You can run the program manually as follows:
java compviewer
The sample8
demo illustrates the use of the XMLTreeViewer
bean. The XMLSchemaTreeViewer
program enables the user to view an XMLDocument
in a tree format. The user can input a schema document and validate the instance document against the schema. If the document is invalid, then the invalid nodes are highlighted with the error message. Also, the program displays a log of all the line information in a separate panel, which enables the user to edit the instance document and revaluated. Test the program with sample files purchaseorder.xml
and purchaseorder.xsd
. The instance document purchaseorder.xml
does not comply with schema defined in purchaseorder.xsd
.
You can run the program manually as follows:
java XMLSchemaTreeViewer
The sample9
demo illustrates the use of the SourceViewer
bean. The XMLSrcViewer
program enables you to view an XML document or a DTD with syntax highlighting turned on. You can validate the XML document against an input XML Schema or DTD. The DTD can be internal or external.
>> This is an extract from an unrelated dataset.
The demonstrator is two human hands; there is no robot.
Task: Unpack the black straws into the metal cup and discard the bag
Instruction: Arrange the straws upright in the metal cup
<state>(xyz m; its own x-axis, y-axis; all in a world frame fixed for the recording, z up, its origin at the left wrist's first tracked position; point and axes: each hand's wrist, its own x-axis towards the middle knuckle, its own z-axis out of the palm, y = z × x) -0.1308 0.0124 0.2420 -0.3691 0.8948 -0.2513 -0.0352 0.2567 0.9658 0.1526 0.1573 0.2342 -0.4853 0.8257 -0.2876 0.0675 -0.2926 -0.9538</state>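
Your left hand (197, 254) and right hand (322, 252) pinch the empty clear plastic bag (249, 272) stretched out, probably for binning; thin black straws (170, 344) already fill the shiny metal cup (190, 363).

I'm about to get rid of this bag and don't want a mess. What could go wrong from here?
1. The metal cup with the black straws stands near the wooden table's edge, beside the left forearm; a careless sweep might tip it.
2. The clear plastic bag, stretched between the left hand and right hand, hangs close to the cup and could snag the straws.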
If the validation is successful, then you can view the instance document and XML schema or DTD in the Source View pane. If errors were encountered during schema validation, then an error log with line numbers is available in the Error pane. The Source View pane shows the XML document with error nodes highlighted.You can use sample files purchaseorder.xml
and purchaseorder.xsd
for testing XML schema validation with errors. You can use note_in_dtd.xml
with DTD validation mode to view an internal DTD with validation errors. You can run the program manually as follows:
java XMLSrcViewer
The sample10
demo illustrates the use of the XSDValidator
bean. The XSDValidatorSample
program's two input arguments are an XML document and its associated XML schema. The program displays errors occurring during validation, including line numbers.
The following program uses purchaseorder.xsd
to validate the contents of purchaseorder.xml
:
java XSDValidatorSample purchaseorder.xml purchaseorder.xsd
The XML document fails (intentionally) to validate against the schema. The program displays the following errors:
Sample purchaseorder.xml purchaseorder.xsd <Line 2, Column 41>: XML-24523: (Error) Invalid value 'abc' for attribute: 'orderDate' #document->purchaseOrder <Line 7, Column 27>: XML-24525: (Error) Invalid text 'CA' in element: 'state' #document->purchaseOrder->shipTo->state->#text <Line 8, Column 25>: XML-24525: (Error) Invalid text 'sd' in element: 'zip' #document->purchaseOrder->shipTo->zip->#text <Line 14, Column 27>: XML-24525: (Error) Invalid text 'PA' in element: 'state' #document->purchaseOrder->billTo->state->#text <Line 17, Column 22>: XML-24534: (Error) Element 'coment' not expected. #document->purchaseOrder->coment <Line 29, Column 31>: XML-24534: (Error) Element 'shipDae' not expected. #document->purchaseOrder->items->item->shipDae
This section contains the following topics:
As explained in "DOMBuilder" and "XSLTransformer", you can use XDK beans to perform asynchronous XML processing.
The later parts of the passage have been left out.